Through reffing basketball, I learned a lot of lessons that apply to my learning to this day.  The ability to be challenged in learning on something you believe is not as bad as being yelled at that you are wrong about something while you are running and sweating :)

One lesson that I learned that was extremely valuable was not only about the importance of accepting feedback but the ability to implement that feedback quickly.

Whenever I was being observed in a game, the evaluator would meet with the referees at half and give you feedback on your performance.  Even if they wanted to sugarcoat it, they couldn’t; there was no time over a ten to fifteen-minute break.  The evaluators were straightforward and to the point on what you needed to work on.  The referees that did the best didn’t sit and process the feedback forever; you could see that it was implemented in the second half.  This doesn’t mean that they would do it for the rest of their lives because sometimes the evaluator was wrong. That being said, they were open to being pushed and wanted to get better, quicker.  

Listening to feedback is different than accepting, acknowledging, and implementing feedback.

Have you ever met the person that says they need time to process, yet it is more of a stall tactic to delay pushing themselves?

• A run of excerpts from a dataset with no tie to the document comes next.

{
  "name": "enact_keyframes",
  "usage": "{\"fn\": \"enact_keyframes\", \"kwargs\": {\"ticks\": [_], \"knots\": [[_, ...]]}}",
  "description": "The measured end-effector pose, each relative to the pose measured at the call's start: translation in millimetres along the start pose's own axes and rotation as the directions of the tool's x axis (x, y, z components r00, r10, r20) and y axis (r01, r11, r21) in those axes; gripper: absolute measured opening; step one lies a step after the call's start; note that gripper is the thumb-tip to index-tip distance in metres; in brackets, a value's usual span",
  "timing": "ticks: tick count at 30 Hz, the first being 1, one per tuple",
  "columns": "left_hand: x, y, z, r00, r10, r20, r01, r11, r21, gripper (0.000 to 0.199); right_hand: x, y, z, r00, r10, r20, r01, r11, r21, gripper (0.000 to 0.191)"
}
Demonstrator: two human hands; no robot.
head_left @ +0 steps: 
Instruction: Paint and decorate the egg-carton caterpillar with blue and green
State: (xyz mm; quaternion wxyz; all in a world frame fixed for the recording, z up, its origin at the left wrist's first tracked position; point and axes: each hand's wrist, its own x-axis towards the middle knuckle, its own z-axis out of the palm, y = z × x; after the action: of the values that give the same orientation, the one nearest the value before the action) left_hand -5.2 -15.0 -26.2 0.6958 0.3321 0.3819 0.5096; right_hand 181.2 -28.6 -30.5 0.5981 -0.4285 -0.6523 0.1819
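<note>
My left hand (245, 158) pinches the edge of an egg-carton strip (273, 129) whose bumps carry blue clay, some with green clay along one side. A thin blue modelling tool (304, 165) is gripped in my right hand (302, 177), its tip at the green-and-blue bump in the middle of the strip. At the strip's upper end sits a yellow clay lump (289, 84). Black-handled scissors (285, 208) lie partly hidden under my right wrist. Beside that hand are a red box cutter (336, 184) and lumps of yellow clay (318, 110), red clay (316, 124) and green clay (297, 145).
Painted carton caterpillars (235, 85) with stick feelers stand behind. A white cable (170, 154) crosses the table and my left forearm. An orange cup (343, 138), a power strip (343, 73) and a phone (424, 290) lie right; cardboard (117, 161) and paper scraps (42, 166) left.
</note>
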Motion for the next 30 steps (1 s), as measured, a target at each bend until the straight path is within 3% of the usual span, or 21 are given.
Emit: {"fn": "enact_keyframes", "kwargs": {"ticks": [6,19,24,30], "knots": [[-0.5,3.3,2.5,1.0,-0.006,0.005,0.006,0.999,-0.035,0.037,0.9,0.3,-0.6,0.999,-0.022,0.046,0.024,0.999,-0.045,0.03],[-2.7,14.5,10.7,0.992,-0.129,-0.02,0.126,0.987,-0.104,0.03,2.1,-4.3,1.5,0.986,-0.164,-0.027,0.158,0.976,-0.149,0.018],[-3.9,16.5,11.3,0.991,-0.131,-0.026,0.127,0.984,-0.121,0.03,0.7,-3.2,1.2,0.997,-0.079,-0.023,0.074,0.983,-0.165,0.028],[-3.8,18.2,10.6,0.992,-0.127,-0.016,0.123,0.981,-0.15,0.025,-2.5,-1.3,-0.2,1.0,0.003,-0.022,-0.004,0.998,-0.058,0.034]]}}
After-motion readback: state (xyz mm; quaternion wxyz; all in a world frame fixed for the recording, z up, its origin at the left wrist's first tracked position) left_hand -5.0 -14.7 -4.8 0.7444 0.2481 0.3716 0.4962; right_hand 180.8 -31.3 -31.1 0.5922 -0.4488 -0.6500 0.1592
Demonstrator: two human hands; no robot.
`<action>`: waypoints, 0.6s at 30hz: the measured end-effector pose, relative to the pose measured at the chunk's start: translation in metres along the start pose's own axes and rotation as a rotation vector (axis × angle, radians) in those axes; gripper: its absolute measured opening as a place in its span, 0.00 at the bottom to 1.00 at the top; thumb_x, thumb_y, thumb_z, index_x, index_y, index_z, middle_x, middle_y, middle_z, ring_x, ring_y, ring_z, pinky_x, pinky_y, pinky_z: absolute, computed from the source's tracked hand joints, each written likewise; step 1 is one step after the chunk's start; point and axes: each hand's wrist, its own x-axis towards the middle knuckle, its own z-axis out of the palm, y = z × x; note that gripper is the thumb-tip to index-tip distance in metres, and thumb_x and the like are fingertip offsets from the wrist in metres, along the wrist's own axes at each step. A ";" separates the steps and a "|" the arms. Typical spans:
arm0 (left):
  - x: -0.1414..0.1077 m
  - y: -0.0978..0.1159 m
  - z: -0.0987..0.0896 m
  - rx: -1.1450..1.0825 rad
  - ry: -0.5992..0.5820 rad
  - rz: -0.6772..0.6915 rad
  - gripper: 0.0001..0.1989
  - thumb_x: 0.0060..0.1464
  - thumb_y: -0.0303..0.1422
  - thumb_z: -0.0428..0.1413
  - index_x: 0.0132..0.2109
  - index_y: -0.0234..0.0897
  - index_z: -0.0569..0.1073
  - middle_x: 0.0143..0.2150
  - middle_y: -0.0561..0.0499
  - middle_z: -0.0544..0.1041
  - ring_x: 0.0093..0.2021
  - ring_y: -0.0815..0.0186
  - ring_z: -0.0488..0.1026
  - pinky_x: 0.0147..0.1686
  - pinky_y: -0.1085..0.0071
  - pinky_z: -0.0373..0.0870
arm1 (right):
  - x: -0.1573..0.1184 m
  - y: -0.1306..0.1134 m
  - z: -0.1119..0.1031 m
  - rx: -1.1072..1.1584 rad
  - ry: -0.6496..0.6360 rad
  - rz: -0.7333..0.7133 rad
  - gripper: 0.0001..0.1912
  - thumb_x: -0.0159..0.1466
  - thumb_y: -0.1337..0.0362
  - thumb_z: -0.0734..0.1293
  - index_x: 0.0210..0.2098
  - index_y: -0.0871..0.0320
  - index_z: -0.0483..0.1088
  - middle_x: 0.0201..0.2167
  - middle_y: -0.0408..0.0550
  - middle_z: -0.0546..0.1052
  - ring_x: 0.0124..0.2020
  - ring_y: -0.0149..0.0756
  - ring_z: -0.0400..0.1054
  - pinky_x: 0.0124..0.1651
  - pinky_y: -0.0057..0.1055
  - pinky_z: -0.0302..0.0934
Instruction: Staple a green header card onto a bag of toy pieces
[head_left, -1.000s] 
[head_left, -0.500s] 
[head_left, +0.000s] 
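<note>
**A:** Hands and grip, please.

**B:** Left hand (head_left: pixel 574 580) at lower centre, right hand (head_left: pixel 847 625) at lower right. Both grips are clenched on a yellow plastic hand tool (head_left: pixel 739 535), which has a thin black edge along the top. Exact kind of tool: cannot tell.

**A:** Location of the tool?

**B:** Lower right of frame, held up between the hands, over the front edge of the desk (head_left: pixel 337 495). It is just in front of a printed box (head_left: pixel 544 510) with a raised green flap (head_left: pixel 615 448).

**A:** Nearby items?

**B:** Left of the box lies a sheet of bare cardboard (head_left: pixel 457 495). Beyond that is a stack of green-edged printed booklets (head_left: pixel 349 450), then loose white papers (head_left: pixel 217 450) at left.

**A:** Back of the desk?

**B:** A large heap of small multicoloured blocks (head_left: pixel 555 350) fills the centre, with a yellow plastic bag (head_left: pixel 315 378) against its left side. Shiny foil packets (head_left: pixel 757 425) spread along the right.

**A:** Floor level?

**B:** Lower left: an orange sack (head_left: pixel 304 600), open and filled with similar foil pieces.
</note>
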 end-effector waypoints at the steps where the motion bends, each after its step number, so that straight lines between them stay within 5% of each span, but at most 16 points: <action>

Some people say they want to be pushed yet their “processing” time can seemingly last an eternity.  There is nothing wrong with being thoughtful; we should all think deeply about why we do what we do.  But sometimes we can think too much and overanalyze, paralyzing us from moving forward, or event attempting to do so.  The only way you will know if feedback is beneficial is by putting it into action, not by leaving yourself on “processing mode” forever.

As shared in this article, “Overthinking Will Destroy Your Happiness: 3 Tips to Keep Your Sanity“, “overthinking” can sometimes become the enemy of action:

There are a lot of positive things about being analytical. Being analytical allows you to make better decisions, develop a deeper understanding of the world around you and become a more successful person.

There is a fine line, however, between being analytical and overthinking everything.

Overthinking is detrimental to a person’s happiness and almost never makes a situation turn out any better than it would have otherwise. It also leads to indecisiveness, which can prevent a person from taking action when action is needed the most.

According to Amy Morin, “Whether they’re beating themselves up over a mistake they made yesterday, or they’re fretting about how they’re going to succeed tomorrow, over-thinkers are plagued by distressing thoughts. Their inability to get out of their own heads leaves them in a state of constant anguish.”

It is okay to be thoughtful of your practice and take the time to process, but when we wait to get better in education, we do not only hold ourselves back, we hold those back that we serve. We can think about ideas and feedback all we want, but until we make it happen, we will never know if it will lead to something better in our practice.